Barely a week goes by without disputes arising over disputed heritage, from demolished statues and monuments to slave traders and colonizers, the removal of British imperial buildings and the reclamation of mosques in Hindu nationalist India to the fetishism of the “new Pimlicos” pastiche. in defiance of contemporary architecture in the UK.
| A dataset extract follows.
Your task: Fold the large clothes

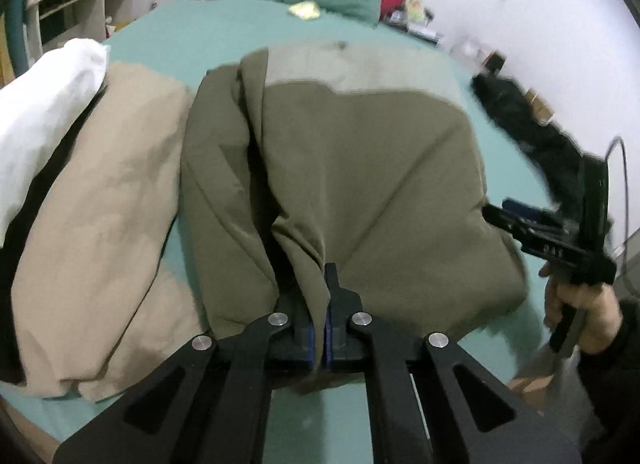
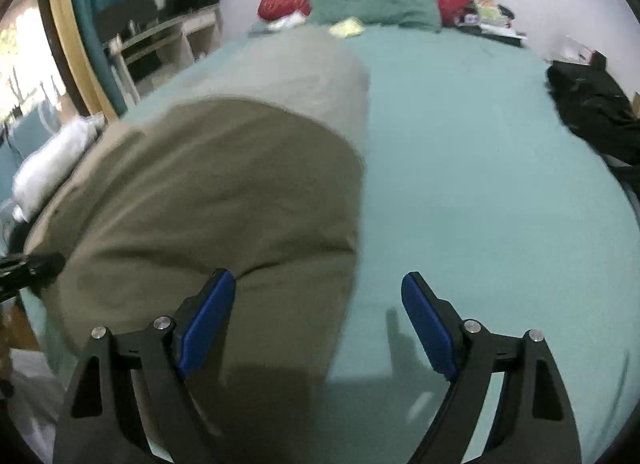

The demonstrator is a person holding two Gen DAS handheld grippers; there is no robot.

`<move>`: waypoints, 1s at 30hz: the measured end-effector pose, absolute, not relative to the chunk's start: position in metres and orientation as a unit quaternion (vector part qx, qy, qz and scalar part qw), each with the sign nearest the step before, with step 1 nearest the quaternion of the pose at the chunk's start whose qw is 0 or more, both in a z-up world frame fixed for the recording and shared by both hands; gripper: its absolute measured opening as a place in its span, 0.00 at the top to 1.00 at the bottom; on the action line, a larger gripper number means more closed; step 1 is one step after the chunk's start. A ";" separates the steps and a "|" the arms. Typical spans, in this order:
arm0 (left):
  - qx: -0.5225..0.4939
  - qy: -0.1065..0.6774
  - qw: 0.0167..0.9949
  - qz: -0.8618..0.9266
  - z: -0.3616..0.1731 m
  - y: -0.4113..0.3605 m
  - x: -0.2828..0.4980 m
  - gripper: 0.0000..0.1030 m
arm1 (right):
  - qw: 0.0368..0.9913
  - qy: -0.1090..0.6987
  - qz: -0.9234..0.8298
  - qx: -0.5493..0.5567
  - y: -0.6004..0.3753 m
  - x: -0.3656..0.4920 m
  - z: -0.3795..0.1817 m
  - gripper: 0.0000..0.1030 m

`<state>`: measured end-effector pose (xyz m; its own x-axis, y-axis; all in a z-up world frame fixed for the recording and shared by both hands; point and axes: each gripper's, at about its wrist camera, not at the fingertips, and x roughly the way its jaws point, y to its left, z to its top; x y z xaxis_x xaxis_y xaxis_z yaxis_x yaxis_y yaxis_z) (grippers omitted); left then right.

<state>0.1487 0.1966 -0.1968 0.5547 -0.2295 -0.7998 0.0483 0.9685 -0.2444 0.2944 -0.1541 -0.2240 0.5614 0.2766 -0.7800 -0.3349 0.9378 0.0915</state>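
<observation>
From my left wrist, my left gripper (image 1: 325,304) has its jaws pinched tight on a bunched fold at the near edge of the olive jacket (image 1: 360,184), so that I have a firm hem to lift for the fold. The jacket lies spread on the bed (image 1: 240,28), its grey upper panel on its far side toward the pillows. Just left of the jacket sits a tan garment (image 1: 100,224), likely set aside as done or waiting. At the jacket's right edge my right gripper (image 1: 516,220) comes in, held by my hand (image 1: 580,312).

From my right wrist, my right gripper (image 2: 318,316) has its jaws wide and empty, straddling the jacket's (image 2: 208,204) near right corner: one pad over cloth, the other over bare sheet. I judge they stand open to take that corner, matching the left hold.
</observation>
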 end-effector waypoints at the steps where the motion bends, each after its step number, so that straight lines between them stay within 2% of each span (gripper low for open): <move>1: -0.098 0.471 0.873 -0.076 -0.199 0.200 0.150 0.94 | 0.876 0.449 0.174 -0.030 -0.152 0.299 -0.233 0.17; 4: -0.111 0.474 0.871 -0.066 -0.198 0.203 0.157 0.81 | 0.869 0.461 0.183 0.002 -0.159 0.311 -0.240 0.17; 7: -0.134 0.445 0.883 -0.068 -0.182 0.208 0.161 0.64 | 0.869 0.456 0.192 0.002 -0.167 0.309 -0.230 0.17; 9: -0.148 0.418 0.893 -0.074 -0.171 0.210 0.165 0.47 | 0.873 0.445 0.200 0.017 -0.177 0.305 -0.222 0.17; 13: -0.146 0.418 0.893 -0.078 -0.172 0.203 0.175 0.46 | 0.868 0.447 0.194 0.099 -0.212 0.299 -0.214 0.17; 19: -0.125 0.434 0.889 -0.075 -0.182 0.187 0.168 0.46 | 0.790 0.498 0.276 0.228 -0.213 0.275 -0.260 0.17; 20: -0.124 0.438 0.887 -0.076 -0.185 0.185 0.167 0.46 | 0.780 0.495 0.286 0.255 -0.212 0.270 -0.266 0.22; 22: -0.120 0.451 0.881 -0.075 -0.189 0.176 0.162 0.46 | 0.790 0.480 0.283 0.256 -0.212 0.262 -0.267 0.39; 23: -0.117 0.454 0.880 -0.074 -0.190 0.172 0.160 0.46 | 0.790 0.480 0.285 0.253 -0.213 0.260 -0.265 0.56; 24: -0.111 0.456 0.880 -0.074 -0.189 0.165 0.158 0.46 | 0.793 0.479 0.284 0.247 -0.217 0.259 -0.260 0.65; 26: -0.104 0.457 0.880 -0.078 -0.186 0.155 0.153 0.46 | 0.806 0.478 0.283 0.203 -0.216 0.255 -0.246 0.70; 30: -0.118 0.458 0.876 -0.094 -0.176 0.137 0.140 0.46 | 0.830 0.468 0.266 0.143 -0.230 0.238 -0.220 0.71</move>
Robert Bevan’s book attempts to grapple with our built environment, particularly its historic buildings and monuments, and the truths and untruths they embody. He is well placed to help us discover our cities and their meanings: an architectural critic, he is also a member of the International Council of Monuments and Sites (Icomos) and the Blue Shield, which focuses on heritage in crisis. And crisis seems an apt word to describe where we are at with his subject – quoting Eric Hobsbawm, Bevan suggests that this time could be one of “permanent catastrophe”. As much as it is a globe-trotting guide to contested sites, dubious historical restorations and harrowing heritage destruction, Monumental lies is a rogue gallery of bad actors among recent and current governments, associated think tanks, and public figures.
It is published by Verso, the imprint of New Left Books, so inevitably Bevan approaches his subject from this political territory, examining the ruinous attitudes and policies of a host of populist and right-wing governments. But a book on cultural heritage and historic architecture from Bevan’s perspective is needed. “It is one of the great cultural tragedies of the past half-century that the left has ceded the legacy narrative to conservatives,” he writes.
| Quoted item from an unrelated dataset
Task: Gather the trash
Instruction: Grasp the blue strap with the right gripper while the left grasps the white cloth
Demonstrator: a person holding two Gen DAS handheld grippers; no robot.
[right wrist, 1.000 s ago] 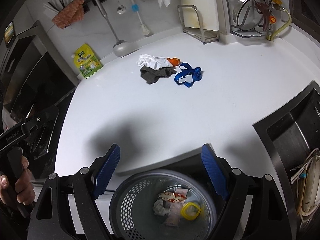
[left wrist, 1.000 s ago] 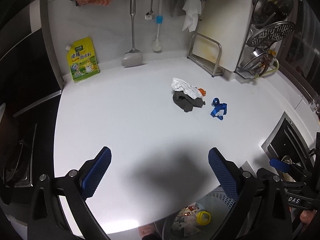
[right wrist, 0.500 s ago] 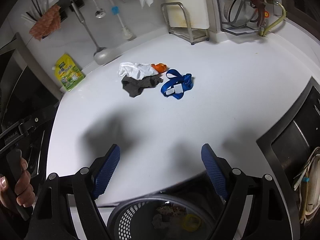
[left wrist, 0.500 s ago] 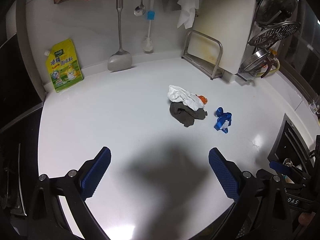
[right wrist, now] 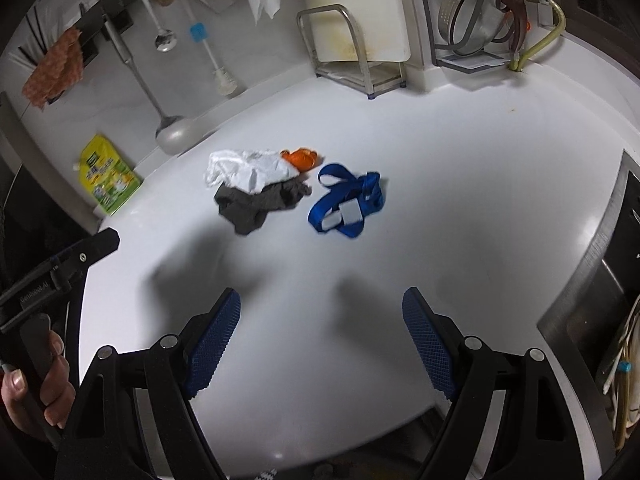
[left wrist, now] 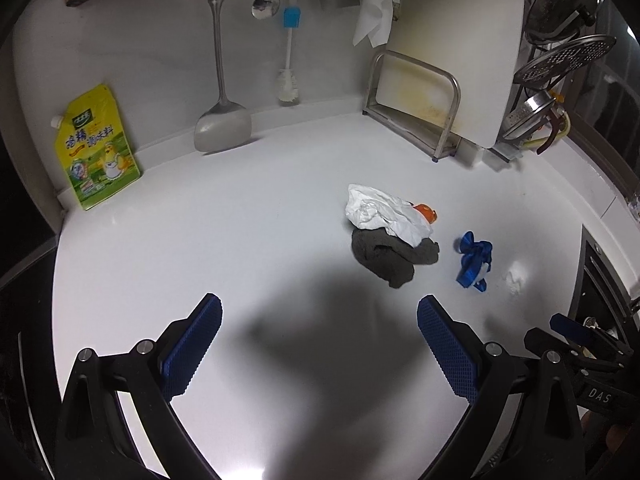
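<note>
While both my claws hang over the white counter, neither grips anything: left gripper fingers spread wide, right gripper the same. Trash sits mid-counter, well ahead of both: crumpled white paper lying on a dark grey rag, an orange scrap touching the paper, blue strap just beside the rag. Yellow pouch leans against the back wall

Black tongs, blue gridded pads, silver screws
</note>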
But Monumental lies is not a lenient rant against legacy reactionaries and veneered status quo supporters. It is a deep and far-reaching investigation of the tangible world that argues for the primacy of historical materialism and the evidence provided by the built environment, as opposed to what it describes as “the idea the most unreliable and problematic of memory”. As much as he opposes raving nationalist narratives and bad-faith “keep and explain” policies regarding disputed monuments, he warns against the systematic sweeping of shrines to wrongdoers and questions the use of well-meaning myths and notions. of collective symbols in commemoration.
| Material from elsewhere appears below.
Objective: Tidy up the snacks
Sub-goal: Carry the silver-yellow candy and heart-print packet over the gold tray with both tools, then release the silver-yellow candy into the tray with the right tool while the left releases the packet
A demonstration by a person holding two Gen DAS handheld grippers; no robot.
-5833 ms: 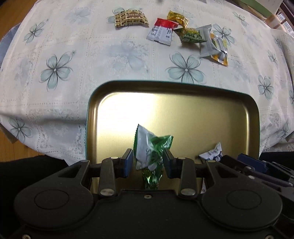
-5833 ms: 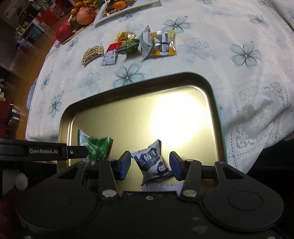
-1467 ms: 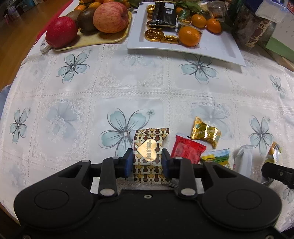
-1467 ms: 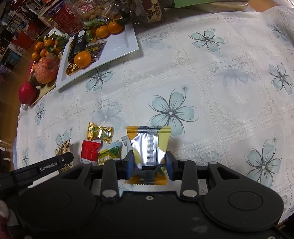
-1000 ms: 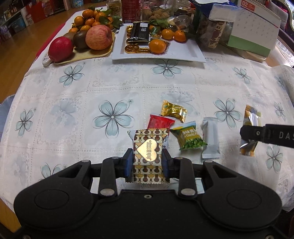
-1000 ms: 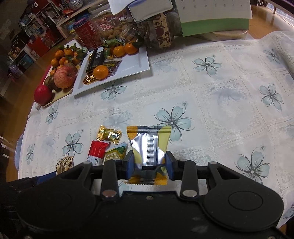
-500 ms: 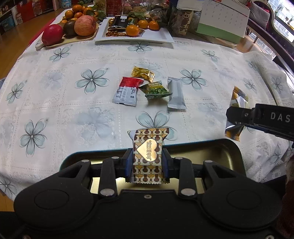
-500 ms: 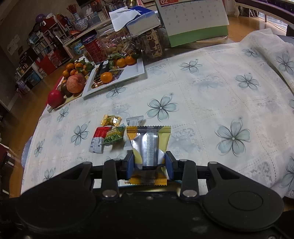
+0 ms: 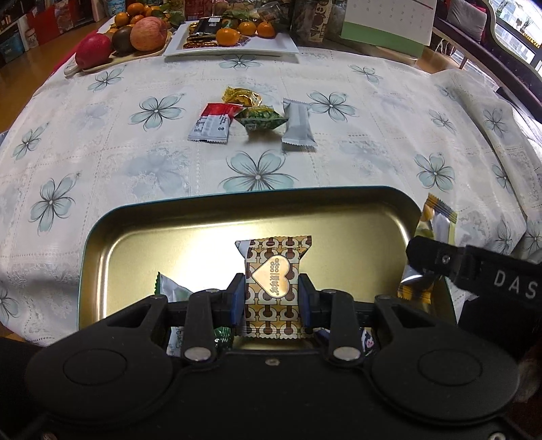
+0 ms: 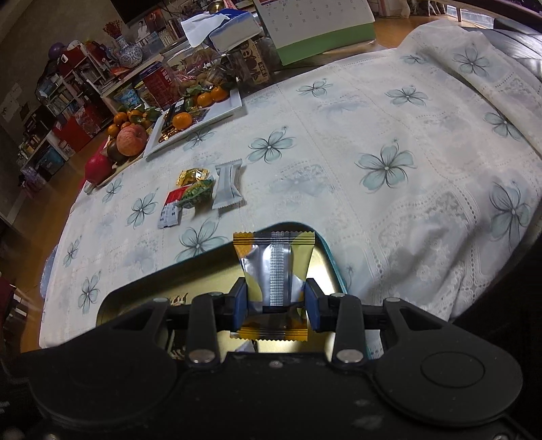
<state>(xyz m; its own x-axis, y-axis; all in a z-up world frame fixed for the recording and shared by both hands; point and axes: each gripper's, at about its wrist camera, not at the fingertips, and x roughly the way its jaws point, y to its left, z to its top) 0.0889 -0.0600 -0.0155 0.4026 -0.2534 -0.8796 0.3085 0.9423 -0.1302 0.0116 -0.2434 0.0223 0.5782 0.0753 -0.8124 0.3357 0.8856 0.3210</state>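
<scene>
My left gripper (image 9: 272, 299) is shut on a brown-and-gold patterned snack packet with a heart label (image 9: 272, 270), held over the gold tin tray (image 9: 135, 237). A green-and-white snack (image 9: 171, 292) lies in the tray, partly hidden behind the left finger. My right gripper (image 10: 275, 304) is shut on a silver-and-yellow snack packet (image 10: 273, 267) above the tray's far right corner (image 10: 325, 250). In the left wrist view that same packet (image 9: 437, 220) shows at the tray's right edge. On the cloth beyond lie a red-and-white packet (image 9: 211, 123), a gold candy (image 9: 241, 95), a green packet (image 9: 261, 116) and a grey bar (image 9: 297, 125).
At the table's far side stand a white plate with oranges (image 9: 233, 40), a board with apples (image 9: 135, 37), jars and a desk calendar (image 9: 386, 30). The floral tablecloth (image 9: 372, 142) drapes over the table's near and right edges.
Both grippers have drawn back from the row of loose snacks toward the near edge with their packets. The tin tray has come into view under them.
</scene>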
Bevan belies the charming story that Warsaw was rebuilt after paintings by Bernardo Bellotto
While avoiding the false equivalence and bilateralism he rightly suggests allowing governments to exploit the post-truth environment, Bevan still manages to add nuance and acknowledge complexity when tackling topics often characterized by the most lively debate. But some of his best writing concerns territory that is less immediately relevant. He is good, for example, on how the reconstruction of heritage in big cities like Dresden and Warsaw, although seemingly benign, can be instrumentalized for the construction of myths. He belies the charming story that Warsaw was rebuilt after the paintings of Bernardo Bellotto; on the contrary, he argues convincingly, it accorded with the policy of the Soviet regime. A similar narrative construction by reconstruction continues there and elsewhere in post-communist Europe by “ideologies hostile to difference and which privilege simple and mythical pasts over complicated and messy presents”.
Integrate the scars
He criticizes the way in which the reconstruction of the Mostar bridge, this emblem of the ravages of the Bosnian war, was listed as a UNESCO World Heritage Site, even if it is only partially rebuilt from old stones. It also details the facsimile of Crematorium I at Auschwitz, not where the original was, and without clear signage to indicate that fact, and how Holocaust deniers skipped over the details of the facsimile to make their shameful points. What Bevan advocates, rather than fakes and fudges, is a built environment that incorporates “the scars” of “past trauma,” and in doing so recognizes the human cost that accompanies ruin. Doing so would be in line with the 1964 Venice Charter for the Conservation and Restoration of Monuments and Sites, in which tangible material as evidence was the key principle, and inauthentic reconstruction “equals forgery”, writes -he. Among the buildings he praises for their honesty in this regard are the pasted reconstructions of Munich Alte Pinakothek by Hans Döllgast, and the works of David Chipperfield on Berlin new museum. Rather than retain and explain, he suggests, let’s retain and transform.
The same goes for the statues and monuments that have sparked such fierce debate. Here, Bevan calls for a “subversive transformation”. As a best practice, he cites the intervention of Arnold Holzknecht and Michele Bernardi in a fascist frieze in Bolzano in northern Italy. The frieze remains, but embedded in it are Hannah Arendt’s LED-lit words: “No one has the right to obey.” He uses German expressions to make his point: an Ehrenmal, a monument to commemorate, has become a Mahnmal, its features intact but marked. Bevan’s “subversive transformation” would allow us to “layer our monuments and our city” and turn unworthy places of honor into “sites of shame”, changing their meaning without erasing the evidence they provide from the public domain.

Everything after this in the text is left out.